Another way to export corn

March 9, 2012

This winter I've been impressed by row-crop-only producers' interest in the livestock, poultry and dairy markets. It seems the message to "support our biggest consumer" message has gotten through loud and clear. In reality, the feed market took a year off from being the biggest consumer of corn, but USDA says Feed & Residual use will once again top the list of corn-users in the 2012-13 marketing year at a projected 5.2 billion bushels.

But we are producing more beef and pork in the U.S. than we can consume. Pork exports in 2011 were a record at nearly 500 million pounds. That was up from just over 400 million lbs. in 2010. The U.S. Meat Export Federation says pork exports account for $55.55 of the value of each pork carcass. Pretty impressive stuff!

On the beef side, 2011 exports were a record of about 284 million pounds. The USMEF says those exports account for about $206 of every beef carcass. WOW! The good news is beef exports will go through a "development year" in 2012 as U.S. trade reps negotiate with Japan and other Asian markets to reopen those markets to beef from animals 30-months-old and younger.
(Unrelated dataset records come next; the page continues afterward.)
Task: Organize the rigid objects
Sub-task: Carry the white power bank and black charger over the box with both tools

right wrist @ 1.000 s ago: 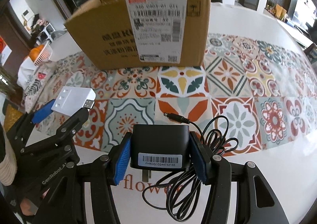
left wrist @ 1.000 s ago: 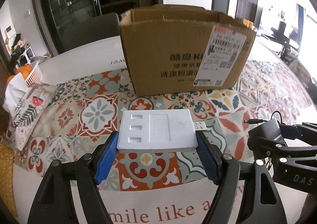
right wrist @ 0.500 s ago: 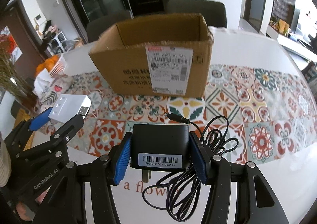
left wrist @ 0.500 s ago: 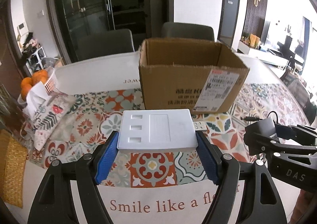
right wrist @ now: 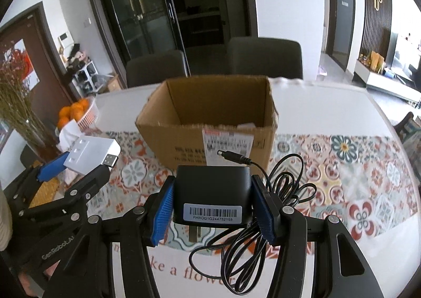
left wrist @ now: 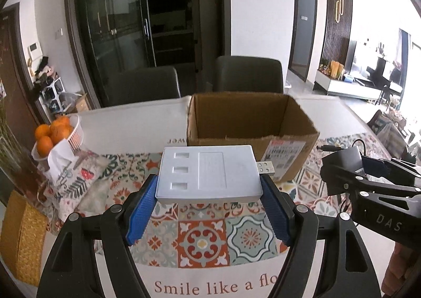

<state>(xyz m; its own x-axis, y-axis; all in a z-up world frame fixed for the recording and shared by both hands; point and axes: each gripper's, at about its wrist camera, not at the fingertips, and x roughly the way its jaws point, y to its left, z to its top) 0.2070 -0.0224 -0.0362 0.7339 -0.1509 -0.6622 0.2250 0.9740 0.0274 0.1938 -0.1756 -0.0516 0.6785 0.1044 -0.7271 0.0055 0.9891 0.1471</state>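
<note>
My left gripper (left wrist: 209, 199) is shut on a white USB hub (left wrist: 209, 174) with a plug sticking out to the right, held above the patterned mat. It also shows in the right wrist view (right wrist: 90, 152). My right gripper (right wrist: 211, 204) is shut on a black power adapter (right wrist: 211, 196) whose coiled cable (right wrist: 265, 208) hangs below; it also shows at the right of the left wrist view (left wrist: 344, 159). An open cardboard box (left wrist: 250, 127) stands ahead of both grippers, seen from above its rim, and also shows in the right wrist view (right wrist: 210, 116).
A white basket of oranges (left wrist: 56, 132) and a floral pouch (left wrist: 76, 179) lie at the table's left. Two dark chairs (left wrist: 248, 73) stand behind the table. A vase of dried stems (right wrist: 18, 113) stands far left. The tiled mat (right wrist: 355, 166) spreads to the right.
Both grippers have risen with their objects and pulled back; the box now shows lower and smaller, with its open inside visible.
</note>
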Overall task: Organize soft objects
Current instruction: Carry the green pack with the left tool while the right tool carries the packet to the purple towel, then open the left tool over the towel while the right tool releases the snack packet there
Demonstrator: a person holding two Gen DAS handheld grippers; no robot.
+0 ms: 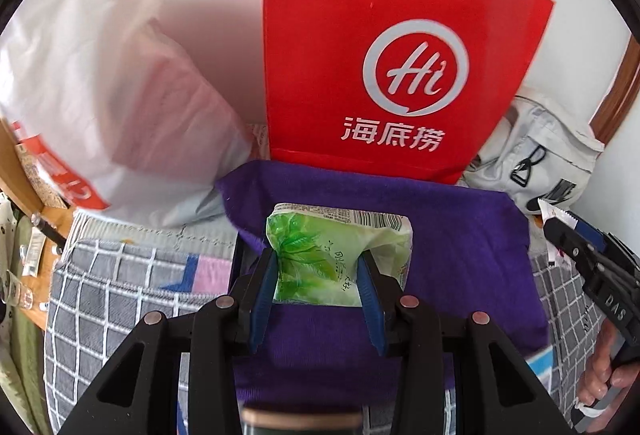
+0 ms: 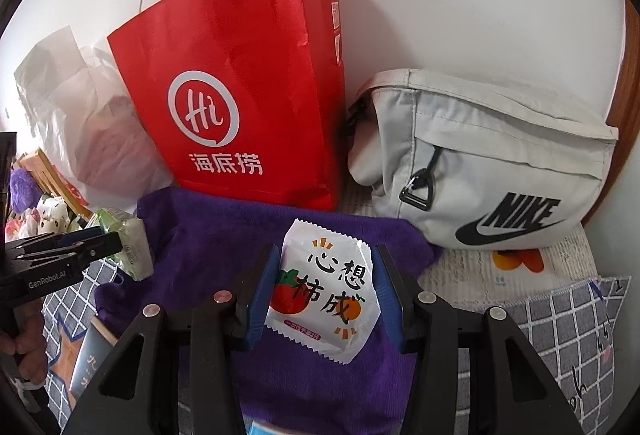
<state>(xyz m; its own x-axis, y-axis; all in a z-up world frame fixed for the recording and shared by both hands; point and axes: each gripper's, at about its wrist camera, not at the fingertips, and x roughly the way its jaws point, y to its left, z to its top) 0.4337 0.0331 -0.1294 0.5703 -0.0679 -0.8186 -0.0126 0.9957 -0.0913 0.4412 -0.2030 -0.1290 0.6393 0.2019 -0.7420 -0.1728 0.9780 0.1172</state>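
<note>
A green tissue pack (image 1: 340,255) is held by the left gripper (image 1: 320,275). The two blue pads are pressed on its sides, so the soft pack is squeezed a little in the middle. It is gripped at its lower half, and the rest sticks out in front of the pads, so it can be seen well and set down end first.

A flat white packet (image 2: 324,291) with a tomato picture is held by the right gripper (image 2: 324,287). It is clamped at its two side edges, most likely because it is so thin and would slip if it were pinched anywhere else.

Both things are held above a purple cloth (image 2: 208,235), which is spread out under and in front of the two grippers. The cloth looks like the spot where soft things are gathered, so both packs may be meant to be laid there, but that is only a guess.

Behind the cloth, further out in front of the grippers, a red paper bag (image 2: 240,95) is stood upright against the wall. A grey bag (image 2: 480,163) is laid to the right of it, and a white plastic bag (image 1: 100,95) is slumped to the left. They are kept at the back, so the space near the grippers is left free.

The cloth is laid on checked bedding (image 1: 104,283).
</note>
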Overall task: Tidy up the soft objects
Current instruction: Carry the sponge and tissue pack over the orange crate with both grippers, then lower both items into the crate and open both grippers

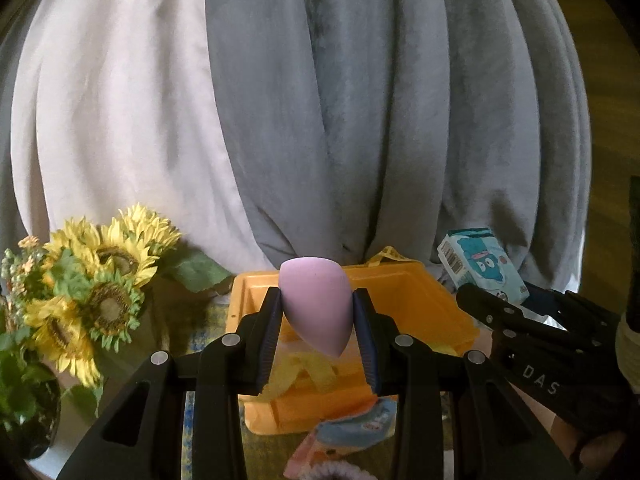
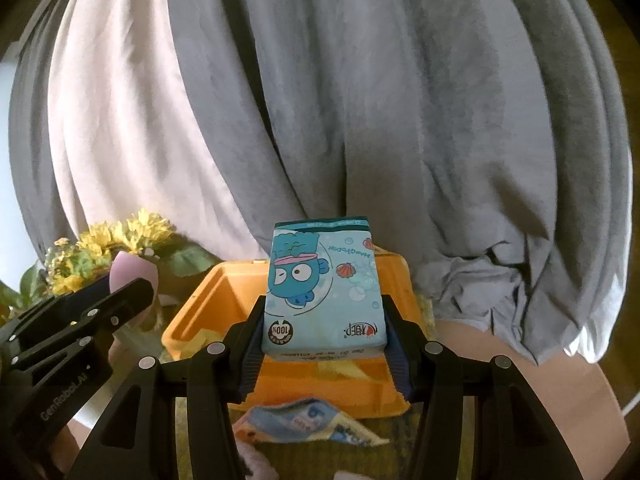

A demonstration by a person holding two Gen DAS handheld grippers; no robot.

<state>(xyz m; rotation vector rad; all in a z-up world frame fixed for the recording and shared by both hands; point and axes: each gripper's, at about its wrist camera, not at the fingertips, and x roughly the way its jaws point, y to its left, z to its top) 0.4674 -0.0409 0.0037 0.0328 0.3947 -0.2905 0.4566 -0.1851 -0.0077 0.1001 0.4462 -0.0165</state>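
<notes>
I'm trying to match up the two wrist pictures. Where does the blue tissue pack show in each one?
Left wrist view: the tissue pack sits at the right, held by the right gripper coming in from that side.
Right wrist view: the tissue pack is in the centre, clamped between the gripper's fingers.
Shared landmark: the orange bin, just behind the grippers in both views.

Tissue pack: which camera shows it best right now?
Right wrist view: the tissue pack fills the centre, held upright between the right gripper jaws, cartoon print readable. The left wrist view shows only its upper part at the right edge, behind that gripper.
</notes>
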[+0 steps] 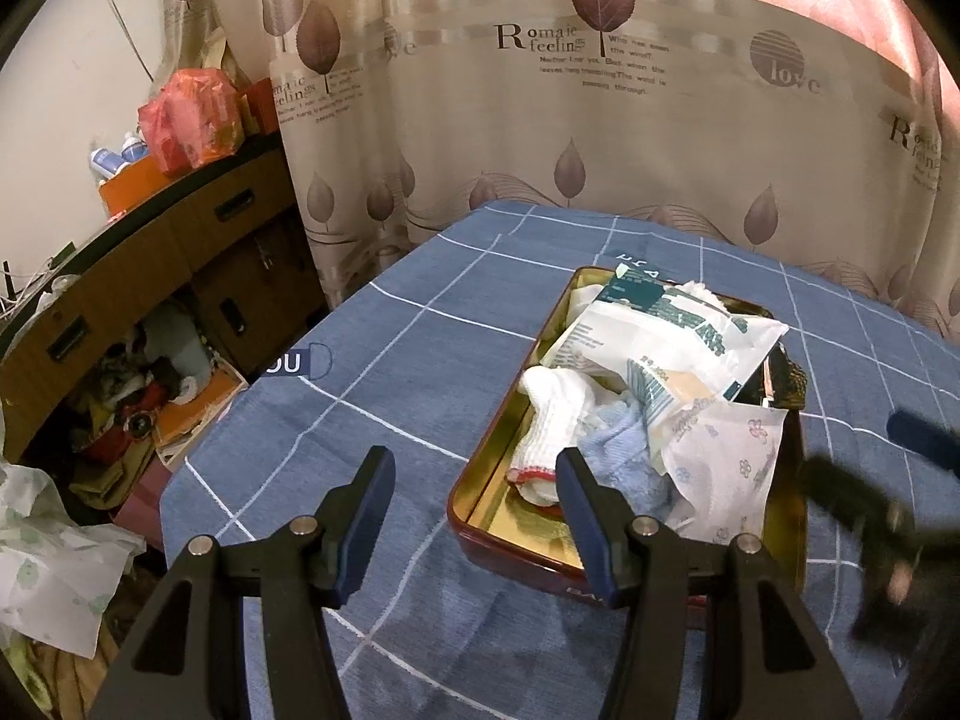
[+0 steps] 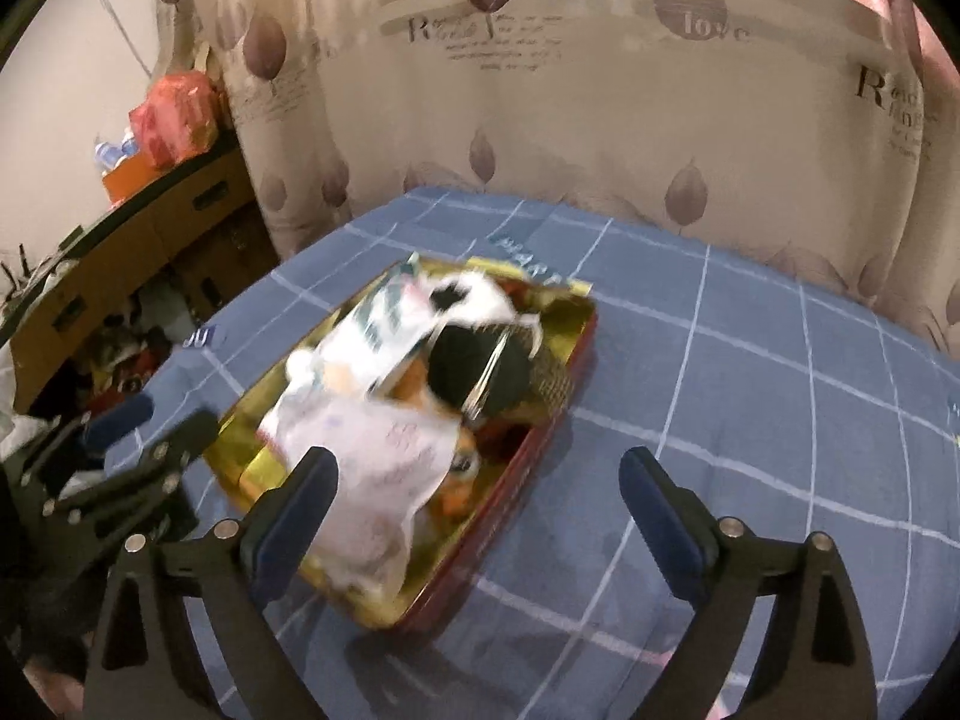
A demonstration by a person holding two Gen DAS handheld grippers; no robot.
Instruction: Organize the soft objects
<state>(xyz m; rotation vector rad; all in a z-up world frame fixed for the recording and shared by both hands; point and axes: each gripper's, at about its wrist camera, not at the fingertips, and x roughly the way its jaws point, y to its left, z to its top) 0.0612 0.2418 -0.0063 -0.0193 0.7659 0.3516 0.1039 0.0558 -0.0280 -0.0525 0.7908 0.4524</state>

Right now, most Asian markets take beef from animals only 20-months and younger. If successful with that process this year, we'll have back about 95% of the market that was lost when BSE was found in the U.S. in 2003. (It might take 10 years, but we'll get it back!)

The bottom line on beef, pork and poultry exports is that it's just another way for the U.S. to export corn and soybeans... a value-added product for the feed we grow here.

Friday's USDA Supply & Demand Report included export estimates for corn of 1.7 billion bu., down from 1.835 billion bu. last year and 1.98 billion bu. the year before that. Soybean exports are estimated at 1.275 billion bu., down from about 1.501 billion bu. the past two years.

But... some of that cut in export demand for corn and soybeans has been offset by bigger exports of beef and pork in 2011 and an outlook for another strong year of redmeat exports in 2012.